ACTIVITY: Output, exactly as written, the lines below from the one that has "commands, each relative" through the one that has "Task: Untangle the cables"; nothing else, and no pictures.

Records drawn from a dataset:

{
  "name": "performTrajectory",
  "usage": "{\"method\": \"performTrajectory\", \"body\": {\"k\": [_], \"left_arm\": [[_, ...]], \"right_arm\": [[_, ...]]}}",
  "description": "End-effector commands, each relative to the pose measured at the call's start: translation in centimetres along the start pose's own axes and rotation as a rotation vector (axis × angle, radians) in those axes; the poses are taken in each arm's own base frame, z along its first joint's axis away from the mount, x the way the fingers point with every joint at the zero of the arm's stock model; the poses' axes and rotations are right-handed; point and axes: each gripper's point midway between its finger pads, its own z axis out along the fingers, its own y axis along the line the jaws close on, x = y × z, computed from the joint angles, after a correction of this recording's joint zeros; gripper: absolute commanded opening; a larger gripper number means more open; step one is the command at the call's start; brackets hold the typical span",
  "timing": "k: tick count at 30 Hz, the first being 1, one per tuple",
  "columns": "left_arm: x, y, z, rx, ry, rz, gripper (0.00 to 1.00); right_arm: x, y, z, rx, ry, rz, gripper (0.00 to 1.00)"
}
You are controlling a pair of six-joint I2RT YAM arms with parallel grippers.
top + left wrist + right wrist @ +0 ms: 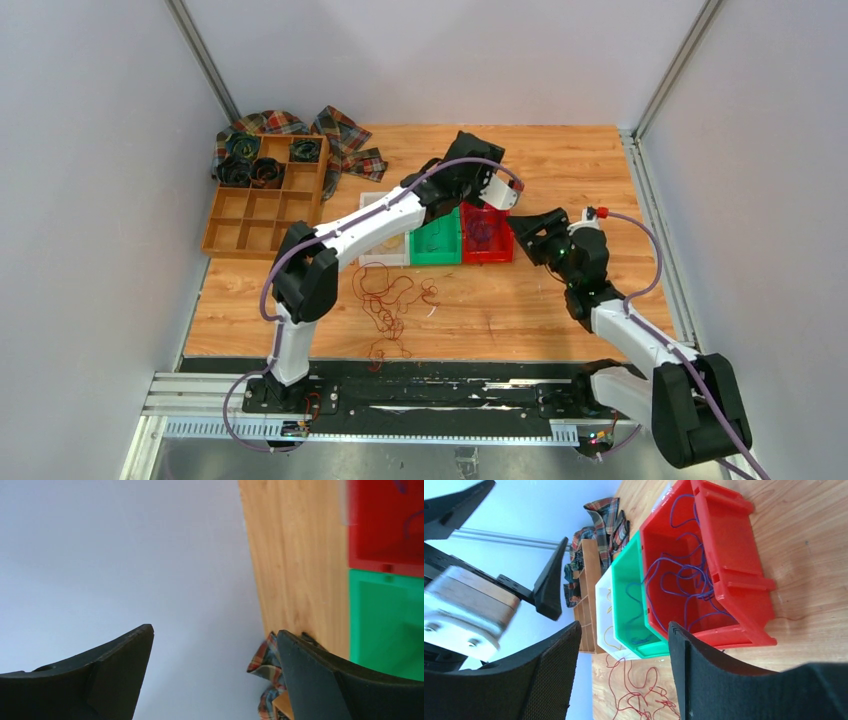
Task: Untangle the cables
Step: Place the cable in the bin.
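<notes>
Wood-brown compartment tray sits far left, well clear, so my worries start at the red-brown wires, which lie loose on the table just in front of the bins. One tail runs toward the near edge, and I judge that a careless drag could pull it off onto the rail.

Next come the white bin, showing a few yellow strands, and then the green bin. A purple loop hangs over the green bin's wall from the red bin, where most of the purple wires lie. Lifting that bunch could snag the wall and shift or tip the light bins.

My left gripper is spread to its widest with nothing in it. It faces the far wall above the red bin. The right gripper is beside that bin, also parted and empty. With both so close together, I could knock one into the other. Wire this fine may also slip through the fingers when they close.
</notes>
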Motion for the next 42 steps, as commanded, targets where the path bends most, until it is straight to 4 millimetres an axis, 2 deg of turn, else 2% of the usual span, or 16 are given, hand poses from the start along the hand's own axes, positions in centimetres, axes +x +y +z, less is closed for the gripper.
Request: {"method": "performTrajectory", "body": {"k": [1, 6, 9, 10, 13, 17, 20, 21, 24, 28, 33, 42], "left_arm": [[0.9, 7.3, -3.3, -0.157, 0.022, -0.073, 0.98], [0.8, 7.8, -6.2, -0.054, -0.054, -0.342, 0.98], [2.4, 7.9, -8.3, 0.016, -0.082, -0.547, 0.98], [3.3, 7.8, -8.9, 0.043, -0.083, -0.608, 0.98], [6.6, 6.8, -11.2, 0.107, -0.076, -0.780, 0.98], [11.4, 4.0, -14.6, 0.169, -0.071, -1.010, 0.98], [14.2, 1.7, -17.0, 0.178, -0.027, -1.102, 0.98], [15.5, 1.0, -17.9, 0.169, -0.005, -1.128, 0.98], [17.3, -1.3, -20.1, 0.177, 0.021, -1.196, 0.98], [18.3, -2.7, -22.9, 0.148, 0.038, -1.206, 0.98], [17.8, -3.0, -25.3, 0.122, 0.009, -1.195, 0.98], [16.9, -2.9, -28.4, 0.092, -0.031, -1.122, 0.98]], "right_arm": [[-2.0, 1.7, -0.3, -0.011, -0.056, -0.038, 0.62], [-1.1, 2.1, 0.0, 0.040, 0.017, -0.206, 0.60], [1.3, 2.4, 0.6, 0.080, 0.087, -0.406, 0.61], [1.4, 2.6, 1.0, 0.101, 0.090, -0.486, 0.62], [4.1, 3.9, 2.1, 0.116, 0.172, -0.714, 0.62], [7.2, 5.9, 4.4, 0.127, 0.276, -0.907, 0.61], [9.4, 6.8, 6.4, 0.140, 0.315, -0.955, 0.61], [10.0, 6.8, 7.1, 0.157, 0.321, -0.955, 0.60], [11.7, 5.5, 8.9, 0.239, 0.365, -0.929, 0.54], [13.2, 3.3, 10.5, 0.360, 0.387, -0.954, 0.46], [13.9, 1.5, 12.1, 0.452, 0.382, -0.952, 0.45], [14.5, 0.3, 15.9, 0.539, 0.345, -0.959, 0.46]]}}
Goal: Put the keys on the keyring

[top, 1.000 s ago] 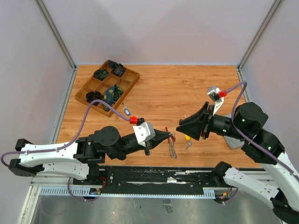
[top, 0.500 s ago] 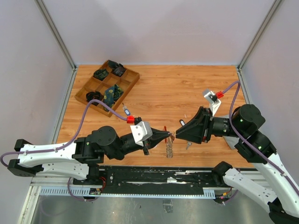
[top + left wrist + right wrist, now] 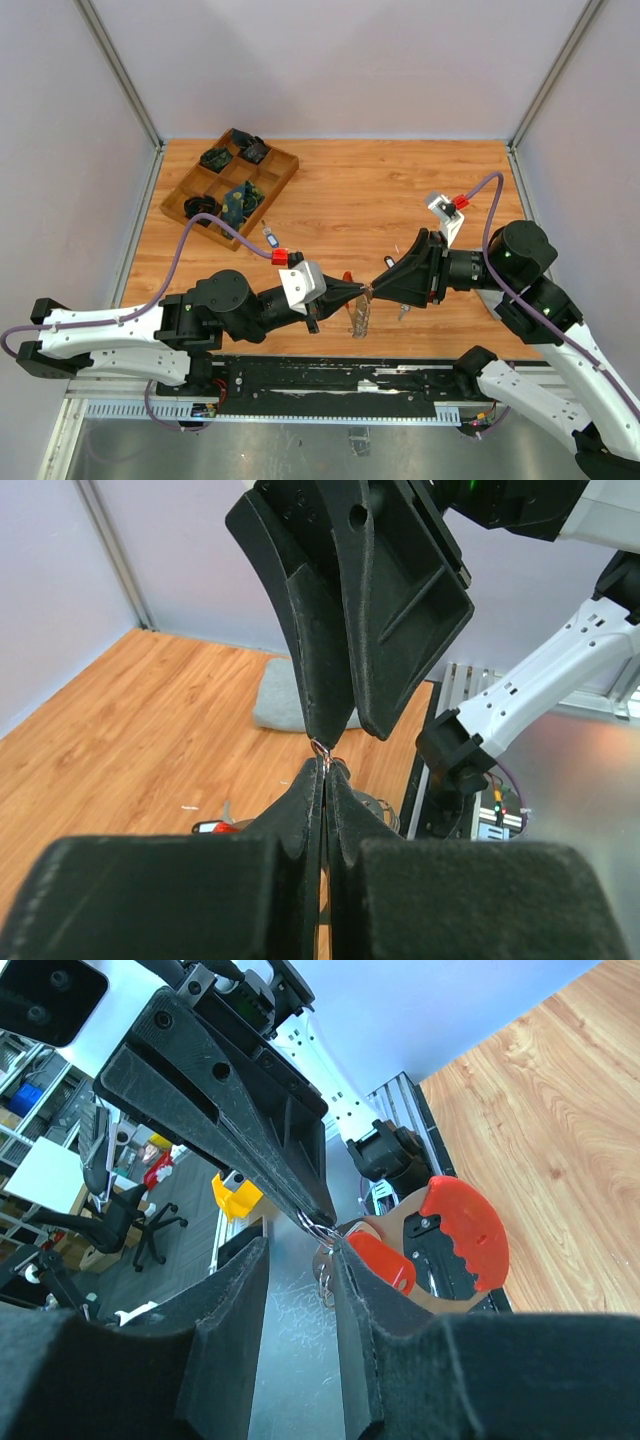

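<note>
The keyring (image 3: 360, 318) hangs above the near edge of the wooden table (image 3: 380, 190), its glittery strap running 12 to 6 in the top view. Its curved red plastic part (image 3: 347, 276) pokes out at about 11 o'clock. The small wire loop at the top is what matters. My left gripper (image 3: 365, 291) comes in from 9 o'clock and is clamped shut on it, holding it out toward 3 o'clock.

From 3 o'clock my right gripper (image 3: 378, 289) meets it tip to tip, jaws slightly apart on either side of the loop. I cannot tell whether they pinch anything. A small silvery key (image 3: 403, 313) lies on the table at about 4 o'clock from the loop, under my right arm, so I judge the right arm the nearer one for threading.
</note>
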`<action>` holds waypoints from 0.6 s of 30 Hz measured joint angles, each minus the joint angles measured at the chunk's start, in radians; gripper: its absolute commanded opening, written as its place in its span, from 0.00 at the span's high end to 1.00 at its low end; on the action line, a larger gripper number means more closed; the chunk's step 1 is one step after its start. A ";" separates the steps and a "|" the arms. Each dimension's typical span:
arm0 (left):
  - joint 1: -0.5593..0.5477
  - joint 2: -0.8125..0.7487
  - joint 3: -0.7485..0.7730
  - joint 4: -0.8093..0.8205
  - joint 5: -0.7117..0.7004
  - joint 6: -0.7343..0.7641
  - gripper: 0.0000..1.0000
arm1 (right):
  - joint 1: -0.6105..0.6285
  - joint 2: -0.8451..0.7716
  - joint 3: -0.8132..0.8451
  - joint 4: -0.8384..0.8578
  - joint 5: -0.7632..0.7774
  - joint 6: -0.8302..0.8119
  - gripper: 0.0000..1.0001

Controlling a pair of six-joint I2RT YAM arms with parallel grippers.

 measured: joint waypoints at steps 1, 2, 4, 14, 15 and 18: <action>0.000 0.000 0.000 0.000 0.002 0.000 0.99 | 0.000 0.000 -0.001 0.000 -0.002 0.001 0.67; 0.000 0.000 0.000 0.000 0.002 0.000 0.99 | 0.000 0.000 -0.002 0.002 -0.002 0.002 0.66; 0.000 0.000 0.000 0.000 0.005 0.000 0.99 | 0.000 -0.003 -0.006 0.006 -0.002 0.002 0.65; 0.000 0.000 0.000 0.000 0.023 0.000 0.99 | 0.000 -0.010 -0.010 -0.003 0.012 -0.019 0.62; 0.000 0.000 0.000 0.001 0.024 0.000 0.99 | 0.000 -0.011 -0.010 -0.002 0.014 -0.019 0.64; 0.000 0.000 0.000 0.001 0.027 0.000 0.99 | 0.000 -0.011 -0.010 -0.002 0.014 -0.019 0.69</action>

OUTPUT BELOW:
  "description": "End-effector commands, each relative to the pose measured at the call's start: translation in centimetres along the start pose's own axes and rotation as a rotation vector (axis × angle, radians) in those axes; the poses are taken in each arm's own base frame, z along its first joint's axis away from the mount, x the way the fingers point with every joint at the zero of the arm's stock model; the poses' axes and rotations are right-handed; point and axes: each gripper's point midway between its finger pads, its own z axis out along the fingers, its own y axis along the line the jaws close on, x = y × z, computed from the joint angles, after a correction of this recording's joint zeros; gripper: absolute commanded opening; a larger gripper number means more open; step one is the command at the call's start; brackets hold the typical span",
  "timing": "k: tick count at 30 Hz, the first being 1, one per tuple",
  "columns": "left_arm: x, y, z, rx, ry, rz, gripper (0.00 to 1.00); right_arm: x, y, z, rx, ry, rz, gripper (0.00 to 1.00)"
}
You are controlling a pair of six-joint I2RT YAM arms with parallel grippers.
top + left wrist + right wrist @ +0 ms: 
Task: Untangle the cables

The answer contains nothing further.